Gesetz zur Tarifeinheit: Worauf wartet die Bahn?

Das Gesetz zur Tarifeinheit soll die Macht von kleinen Gewerkschaften verringern. Verzögert die Bahn aus Kalkül den Abschluss?

Das neue Gesetz führt vielleicht zu dem erwarteten Streikverbot für Kleingewerkschaften. Bild: dpa

FREIBURG taz | Am Freitag will der Bundestag das Gesetz über die Tarifeinheit beschließen, das die Macht von Spartengewerkschaften einschränken soll. Das geplante Gesetz will vermeiden, dass in einem Betrieb zwei unterschiedliche Tarifverträge gelten.

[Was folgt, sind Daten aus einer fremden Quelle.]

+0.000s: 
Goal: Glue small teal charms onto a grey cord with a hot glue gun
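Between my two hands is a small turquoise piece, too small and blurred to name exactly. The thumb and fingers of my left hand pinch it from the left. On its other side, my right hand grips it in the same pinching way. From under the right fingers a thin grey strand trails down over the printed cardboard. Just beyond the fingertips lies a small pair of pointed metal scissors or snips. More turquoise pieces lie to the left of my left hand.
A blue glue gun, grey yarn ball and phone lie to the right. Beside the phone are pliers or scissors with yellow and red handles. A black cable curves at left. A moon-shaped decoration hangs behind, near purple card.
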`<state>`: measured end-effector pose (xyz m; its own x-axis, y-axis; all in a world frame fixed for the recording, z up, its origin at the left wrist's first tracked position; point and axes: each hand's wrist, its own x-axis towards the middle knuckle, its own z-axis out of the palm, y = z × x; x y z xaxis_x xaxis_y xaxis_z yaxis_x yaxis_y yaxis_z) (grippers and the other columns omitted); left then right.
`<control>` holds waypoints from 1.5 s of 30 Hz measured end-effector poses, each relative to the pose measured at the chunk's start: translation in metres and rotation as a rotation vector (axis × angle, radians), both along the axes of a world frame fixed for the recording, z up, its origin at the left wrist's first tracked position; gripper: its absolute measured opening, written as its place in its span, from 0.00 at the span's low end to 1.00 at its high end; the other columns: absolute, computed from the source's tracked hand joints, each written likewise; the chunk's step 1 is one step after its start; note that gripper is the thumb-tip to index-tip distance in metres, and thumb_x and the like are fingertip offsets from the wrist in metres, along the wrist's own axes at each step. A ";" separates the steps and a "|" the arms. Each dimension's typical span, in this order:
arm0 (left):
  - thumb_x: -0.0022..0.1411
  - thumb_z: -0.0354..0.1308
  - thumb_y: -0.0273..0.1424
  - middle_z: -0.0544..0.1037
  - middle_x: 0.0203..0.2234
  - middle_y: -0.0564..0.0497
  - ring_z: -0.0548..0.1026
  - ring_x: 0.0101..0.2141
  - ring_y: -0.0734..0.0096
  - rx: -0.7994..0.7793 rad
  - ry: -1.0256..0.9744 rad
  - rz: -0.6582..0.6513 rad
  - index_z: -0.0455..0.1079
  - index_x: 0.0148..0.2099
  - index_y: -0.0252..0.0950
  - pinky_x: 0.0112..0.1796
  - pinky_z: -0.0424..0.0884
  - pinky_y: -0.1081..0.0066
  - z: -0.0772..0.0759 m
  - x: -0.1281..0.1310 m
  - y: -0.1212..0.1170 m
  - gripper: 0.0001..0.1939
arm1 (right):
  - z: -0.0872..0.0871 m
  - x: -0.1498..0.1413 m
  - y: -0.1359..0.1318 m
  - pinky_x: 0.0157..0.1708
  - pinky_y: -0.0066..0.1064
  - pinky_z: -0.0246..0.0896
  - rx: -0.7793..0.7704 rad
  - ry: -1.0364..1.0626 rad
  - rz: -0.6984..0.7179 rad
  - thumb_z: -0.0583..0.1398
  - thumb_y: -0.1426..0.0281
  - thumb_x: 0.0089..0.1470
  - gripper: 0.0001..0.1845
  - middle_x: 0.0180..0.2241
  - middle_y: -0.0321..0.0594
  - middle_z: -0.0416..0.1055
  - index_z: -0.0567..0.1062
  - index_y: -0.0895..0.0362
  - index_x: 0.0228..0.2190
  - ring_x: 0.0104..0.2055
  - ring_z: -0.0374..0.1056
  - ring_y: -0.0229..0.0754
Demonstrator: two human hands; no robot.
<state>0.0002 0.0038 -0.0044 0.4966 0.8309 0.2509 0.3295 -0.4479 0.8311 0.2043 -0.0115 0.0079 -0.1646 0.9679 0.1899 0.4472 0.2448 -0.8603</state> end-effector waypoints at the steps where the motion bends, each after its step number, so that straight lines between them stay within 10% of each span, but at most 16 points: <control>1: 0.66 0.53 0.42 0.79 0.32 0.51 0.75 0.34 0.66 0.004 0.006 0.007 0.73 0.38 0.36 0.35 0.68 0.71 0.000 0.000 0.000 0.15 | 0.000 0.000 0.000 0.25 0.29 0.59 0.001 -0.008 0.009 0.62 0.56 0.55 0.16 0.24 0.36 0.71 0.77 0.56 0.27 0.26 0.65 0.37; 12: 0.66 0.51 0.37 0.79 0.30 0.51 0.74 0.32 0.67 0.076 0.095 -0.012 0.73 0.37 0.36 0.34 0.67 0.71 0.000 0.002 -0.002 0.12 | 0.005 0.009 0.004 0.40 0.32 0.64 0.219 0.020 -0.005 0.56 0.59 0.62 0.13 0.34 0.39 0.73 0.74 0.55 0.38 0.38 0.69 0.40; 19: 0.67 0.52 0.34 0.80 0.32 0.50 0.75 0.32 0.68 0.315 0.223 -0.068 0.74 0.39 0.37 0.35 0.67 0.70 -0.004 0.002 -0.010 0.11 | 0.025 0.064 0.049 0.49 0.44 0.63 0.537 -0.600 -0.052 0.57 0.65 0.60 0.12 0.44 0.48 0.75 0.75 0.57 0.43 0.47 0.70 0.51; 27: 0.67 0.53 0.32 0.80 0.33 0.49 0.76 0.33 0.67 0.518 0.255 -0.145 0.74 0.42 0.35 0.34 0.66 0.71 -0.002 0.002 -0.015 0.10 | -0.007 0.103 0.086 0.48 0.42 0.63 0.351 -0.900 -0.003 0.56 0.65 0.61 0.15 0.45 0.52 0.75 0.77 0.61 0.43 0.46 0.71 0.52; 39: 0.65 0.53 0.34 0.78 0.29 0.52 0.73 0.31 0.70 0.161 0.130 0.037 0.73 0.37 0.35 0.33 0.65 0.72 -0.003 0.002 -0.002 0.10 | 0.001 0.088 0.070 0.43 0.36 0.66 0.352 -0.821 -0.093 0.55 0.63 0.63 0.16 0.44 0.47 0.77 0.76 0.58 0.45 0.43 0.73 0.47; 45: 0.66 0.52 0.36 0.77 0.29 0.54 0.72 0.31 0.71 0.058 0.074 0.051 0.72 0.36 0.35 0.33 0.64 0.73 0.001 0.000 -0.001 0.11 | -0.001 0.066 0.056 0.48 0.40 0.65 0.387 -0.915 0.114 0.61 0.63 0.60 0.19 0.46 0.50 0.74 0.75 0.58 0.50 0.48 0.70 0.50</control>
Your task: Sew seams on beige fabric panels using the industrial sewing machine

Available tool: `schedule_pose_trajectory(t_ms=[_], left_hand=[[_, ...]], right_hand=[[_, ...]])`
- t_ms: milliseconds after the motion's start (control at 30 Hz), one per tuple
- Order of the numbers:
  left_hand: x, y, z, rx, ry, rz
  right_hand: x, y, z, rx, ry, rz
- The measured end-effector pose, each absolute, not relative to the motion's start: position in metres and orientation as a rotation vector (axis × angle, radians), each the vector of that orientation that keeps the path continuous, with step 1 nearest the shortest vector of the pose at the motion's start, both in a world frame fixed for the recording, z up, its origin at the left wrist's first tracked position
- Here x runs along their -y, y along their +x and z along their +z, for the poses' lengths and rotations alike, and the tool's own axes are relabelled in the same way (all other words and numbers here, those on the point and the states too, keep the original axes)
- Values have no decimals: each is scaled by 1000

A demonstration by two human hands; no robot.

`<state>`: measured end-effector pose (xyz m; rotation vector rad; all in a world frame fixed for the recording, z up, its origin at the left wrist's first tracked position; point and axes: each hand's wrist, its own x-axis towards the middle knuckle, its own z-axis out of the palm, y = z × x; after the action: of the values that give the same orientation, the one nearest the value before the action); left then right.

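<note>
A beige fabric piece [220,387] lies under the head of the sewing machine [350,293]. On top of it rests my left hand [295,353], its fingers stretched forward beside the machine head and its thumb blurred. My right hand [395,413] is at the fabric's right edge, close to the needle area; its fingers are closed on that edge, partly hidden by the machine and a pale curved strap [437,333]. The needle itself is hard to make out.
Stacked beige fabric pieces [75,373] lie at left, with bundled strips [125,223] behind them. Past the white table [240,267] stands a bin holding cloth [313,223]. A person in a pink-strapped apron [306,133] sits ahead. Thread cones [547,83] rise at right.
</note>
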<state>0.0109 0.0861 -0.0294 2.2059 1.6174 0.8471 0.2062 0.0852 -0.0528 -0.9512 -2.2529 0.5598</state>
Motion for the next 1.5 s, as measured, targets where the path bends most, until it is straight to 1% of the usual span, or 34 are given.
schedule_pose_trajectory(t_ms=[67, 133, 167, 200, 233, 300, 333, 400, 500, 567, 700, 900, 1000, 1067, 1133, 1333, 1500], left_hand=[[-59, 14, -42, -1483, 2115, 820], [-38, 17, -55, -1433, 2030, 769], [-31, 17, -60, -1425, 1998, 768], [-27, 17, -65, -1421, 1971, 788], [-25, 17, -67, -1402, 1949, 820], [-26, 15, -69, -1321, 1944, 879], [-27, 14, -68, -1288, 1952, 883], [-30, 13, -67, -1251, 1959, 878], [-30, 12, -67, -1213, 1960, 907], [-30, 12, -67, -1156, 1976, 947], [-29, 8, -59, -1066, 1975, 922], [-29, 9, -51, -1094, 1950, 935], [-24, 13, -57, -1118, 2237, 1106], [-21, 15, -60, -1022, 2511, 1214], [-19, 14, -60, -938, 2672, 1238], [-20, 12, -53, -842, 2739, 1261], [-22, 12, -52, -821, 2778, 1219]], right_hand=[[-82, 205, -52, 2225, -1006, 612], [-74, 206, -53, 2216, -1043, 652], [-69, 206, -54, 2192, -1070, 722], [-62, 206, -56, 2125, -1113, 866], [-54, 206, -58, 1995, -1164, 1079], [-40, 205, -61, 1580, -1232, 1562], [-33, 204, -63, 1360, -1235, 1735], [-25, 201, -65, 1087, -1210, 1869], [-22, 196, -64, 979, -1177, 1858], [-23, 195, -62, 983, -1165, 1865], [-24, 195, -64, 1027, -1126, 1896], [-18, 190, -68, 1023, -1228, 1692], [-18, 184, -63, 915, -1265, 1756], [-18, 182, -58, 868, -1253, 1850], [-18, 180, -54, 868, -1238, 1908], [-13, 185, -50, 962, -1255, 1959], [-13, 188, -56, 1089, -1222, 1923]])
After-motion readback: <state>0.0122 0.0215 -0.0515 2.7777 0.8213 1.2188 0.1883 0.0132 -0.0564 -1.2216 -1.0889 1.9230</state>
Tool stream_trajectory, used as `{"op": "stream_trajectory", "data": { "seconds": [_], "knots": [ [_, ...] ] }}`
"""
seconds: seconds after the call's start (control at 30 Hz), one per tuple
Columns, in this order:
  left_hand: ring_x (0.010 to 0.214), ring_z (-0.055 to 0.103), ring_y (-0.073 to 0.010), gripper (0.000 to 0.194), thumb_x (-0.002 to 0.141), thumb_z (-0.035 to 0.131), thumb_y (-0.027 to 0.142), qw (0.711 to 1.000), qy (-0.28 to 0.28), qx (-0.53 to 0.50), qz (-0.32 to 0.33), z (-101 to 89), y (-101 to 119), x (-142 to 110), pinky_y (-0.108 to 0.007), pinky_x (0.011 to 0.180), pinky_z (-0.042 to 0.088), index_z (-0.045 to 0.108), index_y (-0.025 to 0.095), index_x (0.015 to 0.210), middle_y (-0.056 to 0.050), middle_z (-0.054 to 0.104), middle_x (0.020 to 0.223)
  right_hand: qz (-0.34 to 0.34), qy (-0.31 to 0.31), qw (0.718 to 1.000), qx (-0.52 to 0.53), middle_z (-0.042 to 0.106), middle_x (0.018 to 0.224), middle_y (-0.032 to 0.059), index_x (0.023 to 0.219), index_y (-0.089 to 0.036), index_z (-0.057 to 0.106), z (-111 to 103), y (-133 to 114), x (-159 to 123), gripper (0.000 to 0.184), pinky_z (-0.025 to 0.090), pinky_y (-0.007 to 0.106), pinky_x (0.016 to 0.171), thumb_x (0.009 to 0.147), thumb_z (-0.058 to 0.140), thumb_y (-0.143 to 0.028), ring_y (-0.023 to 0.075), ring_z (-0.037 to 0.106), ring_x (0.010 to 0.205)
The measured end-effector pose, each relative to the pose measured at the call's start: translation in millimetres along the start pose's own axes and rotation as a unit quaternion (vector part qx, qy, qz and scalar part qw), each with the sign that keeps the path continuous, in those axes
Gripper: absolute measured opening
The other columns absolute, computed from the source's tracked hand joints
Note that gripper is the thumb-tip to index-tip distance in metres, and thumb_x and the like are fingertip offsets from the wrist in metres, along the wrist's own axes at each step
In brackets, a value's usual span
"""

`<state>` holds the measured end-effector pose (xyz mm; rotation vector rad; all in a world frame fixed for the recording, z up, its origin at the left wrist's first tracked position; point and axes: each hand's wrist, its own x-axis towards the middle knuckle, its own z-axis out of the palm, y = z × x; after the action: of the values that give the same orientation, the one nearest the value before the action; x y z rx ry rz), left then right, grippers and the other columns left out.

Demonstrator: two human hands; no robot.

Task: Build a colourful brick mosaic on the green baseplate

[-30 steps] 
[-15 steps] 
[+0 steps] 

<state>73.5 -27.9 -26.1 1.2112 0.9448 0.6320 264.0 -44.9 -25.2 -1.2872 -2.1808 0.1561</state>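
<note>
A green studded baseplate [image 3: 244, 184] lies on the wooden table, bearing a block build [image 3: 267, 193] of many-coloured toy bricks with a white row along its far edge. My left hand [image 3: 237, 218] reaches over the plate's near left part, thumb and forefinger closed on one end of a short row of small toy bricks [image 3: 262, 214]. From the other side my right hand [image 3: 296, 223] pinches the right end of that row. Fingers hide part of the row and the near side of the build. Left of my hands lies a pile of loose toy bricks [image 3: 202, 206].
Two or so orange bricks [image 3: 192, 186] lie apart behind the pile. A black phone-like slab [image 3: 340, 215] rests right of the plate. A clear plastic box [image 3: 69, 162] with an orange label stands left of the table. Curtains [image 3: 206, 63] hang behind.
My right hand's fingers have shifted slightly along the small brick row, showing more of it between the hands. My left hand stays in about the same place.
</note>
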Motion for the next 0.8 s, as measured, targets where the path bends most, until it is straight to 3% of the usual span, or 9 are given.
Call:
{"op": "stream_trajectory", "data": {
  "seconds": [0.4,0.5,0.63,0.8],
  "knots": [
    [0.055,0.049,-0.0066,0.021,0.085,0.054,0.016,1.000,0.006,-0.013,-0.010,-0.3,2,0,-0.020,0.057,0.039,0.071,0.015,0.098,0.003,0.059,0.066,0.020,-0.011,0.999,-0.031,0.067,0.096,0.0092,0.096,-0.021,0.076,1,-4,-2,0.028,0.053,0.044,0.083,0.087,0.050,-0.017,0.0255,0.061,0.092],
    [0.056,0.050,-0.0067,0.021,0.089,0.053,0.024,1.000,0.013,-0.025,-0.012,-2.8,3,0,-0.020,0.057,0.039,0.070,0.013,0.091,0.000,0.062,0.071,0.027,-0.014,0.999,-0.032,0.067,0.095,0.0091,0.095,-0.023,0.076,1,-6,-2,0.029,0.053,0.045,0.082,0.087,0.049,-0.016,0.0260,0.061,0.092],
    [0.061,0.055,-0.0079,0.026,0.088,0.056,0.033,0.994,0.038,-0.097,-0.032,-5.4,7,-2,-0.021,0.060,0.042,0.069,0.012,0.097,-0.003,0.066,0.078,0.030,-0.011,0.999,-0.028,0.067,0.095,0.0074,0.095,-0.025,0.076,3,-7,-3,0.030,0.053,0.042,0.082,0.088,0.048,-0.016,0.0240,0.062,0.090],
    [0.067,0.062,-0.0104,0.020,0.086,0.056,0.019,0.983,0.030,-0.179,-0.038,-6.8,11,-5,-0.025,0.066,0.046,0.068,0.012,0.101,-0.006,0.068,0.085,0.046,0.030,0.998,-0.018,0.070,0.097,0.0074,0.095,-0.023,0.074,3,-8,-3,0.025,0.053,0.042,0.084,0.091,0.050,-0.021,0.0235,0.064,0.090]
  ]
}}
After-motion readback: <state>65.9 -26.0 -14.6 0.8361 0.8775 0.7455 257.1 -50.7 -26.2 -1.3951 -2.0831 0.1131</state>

Wenn es keine freiwillige Einigung zwischen den Gewerkschaften gibt, dann soll künftig nur der Tarifvertrag derjenigen Gewerkschaft wirken, die im Betrieb mehr Mitglieder hat. Die Gesetzesbegründung geht davon aus, dass Arbeitsgerichte Streiks von Minderheitsgewerkschaften künftig als unverhältnismäßig verbieten werden – da deren Tarifverträge eh keine Wirkung haben.

Die Politik strebt an, dass das Gesetz am 1. Juli in Kraft tritt. An diesem Freitag wird es der Bundestag beschließen, am 12. Juni wird es der Bundesrat durchwinken. Doch dann muss noch der Bundespräsident unterschreiben. Bei verfassungsrechtlich umstrittenen Gesetzen prüft der Bundespräsident meist einige Wochen. Darauf wird die Bahn, wenn sie vernünftig ist, nicht warten.

Es ist auch keineswegs sicher, dass das Gesetz wirklich zu einem Streikverbot für die Gewerkschaft der Lokomotivführer (GDL) führen würde. Zwar ist die Eisenbahngewerkschaft EVG mit 200.000 Mitgliedern deutlich größer als die GDL mit ihren 34.000. Laut Gesetz kommt es aber auf die Mitgliederzahl in jedem einzelnen Betrieb an, und die Deutsche Bahn AG besteht aus vielen Betrieben. In manchen könnte die GDL durchaus eine Mehrheit haben. Vielleicht darf sie schon deshalb für einen GDL-Tarifvertrag streiken. Zumindest punktuelle Solidaritätsstreiks in anderen Betrieben dürften dabei erlaubt sein.

Und wo die Mehrheiten knapp oder unübersichtlich sind, ist ein Streik sicher auch nicht unverhältnismäßig. Schließlich kommt es auf die Mitgliederzahl bei Abschluss des Tarifvertrags an, und in der Regel gewinnen Gewerkschaften im Lauf eines Streiks deutlich Mitglieder hinzu. Es ist also noch völlig offen, welche Wirkung das Gesetz zur Tarifeinheit in der Praxis tatsächlich haben wird – ob es wirklich zu dem erwarteten Streikverbot für Kleingewerkschaften führt.

Von den praktischen Folgen hängt es dann auch ab, wie das Gesetz verfassungsrechtlich eingestuft wird. Den Gewerkschaften könnte nichts Besseres passieren, als wenn die Bahn das neue Gesetz nutzt, um bei den Arbeitsgerichten ein Streikverbot gegen die GDL zu beantragen. Denn sollte die Bahn damit durchkommen, könnte die GDL mit einem Eilantrag sofort das Bundesverfassungsgericht mobilisieren und auf ihre Rechte pochen.